▶ [Prompt] Write out, unaltered, each line from the top of the records below down to the line where "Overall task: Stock" appears, that line included.

[Data items]
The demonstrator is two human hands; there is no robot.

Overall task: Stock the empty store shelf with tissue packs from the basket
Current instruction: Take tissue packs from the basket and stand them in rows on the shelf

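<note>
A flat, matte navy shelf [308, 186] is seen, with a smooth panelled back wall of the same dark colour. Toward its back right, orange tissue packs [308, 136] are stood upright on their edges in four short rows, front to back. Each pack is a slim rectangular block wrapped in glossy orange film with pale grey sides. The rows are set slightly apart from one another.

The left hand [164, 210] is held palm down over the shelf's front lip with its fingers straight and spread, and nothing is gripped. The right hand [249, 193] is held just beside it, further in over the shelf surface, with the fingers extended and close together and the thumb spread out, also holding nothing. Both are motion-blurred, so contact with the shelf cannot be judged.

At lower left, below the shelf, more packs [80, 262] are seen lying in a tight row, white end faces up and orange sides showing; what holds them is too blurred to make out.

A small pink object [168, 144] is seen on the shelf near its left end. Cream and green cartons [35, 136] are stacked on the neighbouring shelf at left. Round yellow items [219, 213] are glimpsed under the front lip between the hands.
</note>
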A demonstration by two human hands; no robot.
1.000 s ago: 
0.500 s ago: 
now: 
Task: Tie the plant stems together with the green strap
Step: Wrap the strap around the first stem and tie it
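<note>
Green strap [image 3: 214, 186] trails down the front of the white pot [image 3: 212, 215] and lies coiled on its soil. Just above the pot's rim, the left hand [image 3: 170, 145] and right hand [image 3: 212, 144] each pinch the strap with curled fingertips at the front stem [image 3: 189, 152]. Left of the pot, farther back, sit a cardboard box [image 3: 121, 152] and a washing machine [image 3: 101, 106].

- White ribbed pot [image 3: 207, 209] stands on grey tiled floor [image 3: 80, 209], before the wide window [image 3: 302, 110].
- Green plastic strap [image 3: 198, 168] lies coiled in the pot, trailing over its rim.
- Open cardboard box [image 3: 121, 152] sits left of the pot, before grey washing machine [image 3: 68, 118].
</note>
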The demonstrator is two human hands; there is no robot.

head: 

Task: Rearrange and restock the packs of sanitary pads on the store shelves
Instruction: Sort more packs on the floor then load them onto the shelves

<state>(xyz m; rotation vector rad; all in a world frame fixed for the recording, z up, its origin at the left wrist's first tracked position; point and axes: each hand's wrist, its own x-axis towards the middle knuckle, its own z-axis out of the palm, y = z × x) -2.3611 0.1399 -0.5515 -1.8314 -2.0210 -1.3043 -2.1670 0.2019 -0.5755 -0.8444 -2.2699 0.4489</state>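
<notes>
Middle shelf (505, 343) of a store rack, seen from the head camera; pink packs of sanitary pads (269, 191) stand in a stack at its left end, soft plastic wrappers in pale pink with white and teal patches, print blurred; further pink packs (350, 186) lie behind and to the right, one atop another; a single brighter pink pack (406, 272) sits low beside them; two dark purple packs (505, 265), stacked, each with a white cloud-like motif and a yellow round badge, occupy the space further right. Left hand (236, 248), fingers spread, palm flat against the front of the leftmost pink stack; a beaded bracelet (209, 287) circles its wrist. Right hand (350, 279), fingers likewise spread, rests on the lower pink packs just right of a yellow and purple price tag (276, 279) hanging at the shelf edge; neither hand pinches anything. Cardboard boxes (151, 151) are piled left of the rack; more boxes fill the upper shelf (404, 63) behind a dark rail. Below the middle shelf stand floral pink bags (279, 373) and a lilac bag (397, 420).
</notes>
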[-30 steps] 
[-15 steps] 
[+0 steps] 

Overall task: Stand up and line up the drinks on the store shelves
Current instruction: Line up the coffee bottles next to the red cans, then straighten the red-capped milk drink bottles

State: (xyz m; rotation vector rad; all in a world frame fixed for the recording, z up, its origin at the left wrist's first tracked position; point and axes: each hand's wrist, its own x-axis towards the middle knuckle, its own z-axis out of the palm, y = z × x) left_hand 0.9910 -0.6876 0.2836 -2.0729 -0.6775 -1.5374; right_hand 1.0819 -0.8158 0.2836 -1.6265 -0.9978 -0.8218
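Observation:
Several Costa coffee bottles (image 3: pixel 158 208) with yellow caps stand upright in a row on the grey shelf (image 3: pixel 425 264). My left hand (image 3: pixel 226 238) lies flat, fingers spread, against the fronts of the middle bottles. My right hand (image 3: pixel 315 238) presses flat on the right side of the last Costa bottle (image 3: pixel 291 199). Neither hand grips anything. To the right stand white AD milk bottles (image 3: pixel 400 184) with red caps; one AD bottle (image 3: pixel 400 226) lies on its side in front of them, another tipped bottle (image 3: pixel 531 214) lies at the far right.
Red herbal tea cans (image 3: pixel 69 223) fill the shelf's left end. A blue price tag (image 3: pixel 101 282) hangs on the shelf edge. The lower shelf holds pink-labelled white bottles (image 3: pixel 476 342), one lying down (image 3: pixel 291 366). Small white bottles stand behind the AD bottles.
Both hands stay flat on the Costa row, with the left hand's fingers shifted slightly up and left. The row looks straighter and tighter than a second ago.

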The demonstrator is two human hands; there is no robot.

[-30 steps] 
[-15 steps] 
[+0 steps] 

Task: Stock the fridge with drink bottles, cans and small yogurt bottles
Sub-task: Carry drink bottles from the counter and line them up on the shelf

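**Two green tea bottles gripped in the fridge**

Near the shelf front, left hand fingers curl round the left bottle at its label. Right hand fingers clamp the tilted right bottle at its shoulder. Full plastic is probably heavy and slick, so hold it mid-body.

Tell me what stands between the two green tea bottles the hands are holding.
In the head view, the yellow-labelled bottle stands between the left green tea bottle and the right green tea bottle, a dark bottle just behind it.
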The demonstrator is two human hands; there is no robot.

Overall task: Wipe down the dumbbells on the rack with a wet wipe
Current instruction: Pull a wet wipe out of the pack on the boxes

▶ [Response area]
The demonstrator is two human hands; there is no robot.

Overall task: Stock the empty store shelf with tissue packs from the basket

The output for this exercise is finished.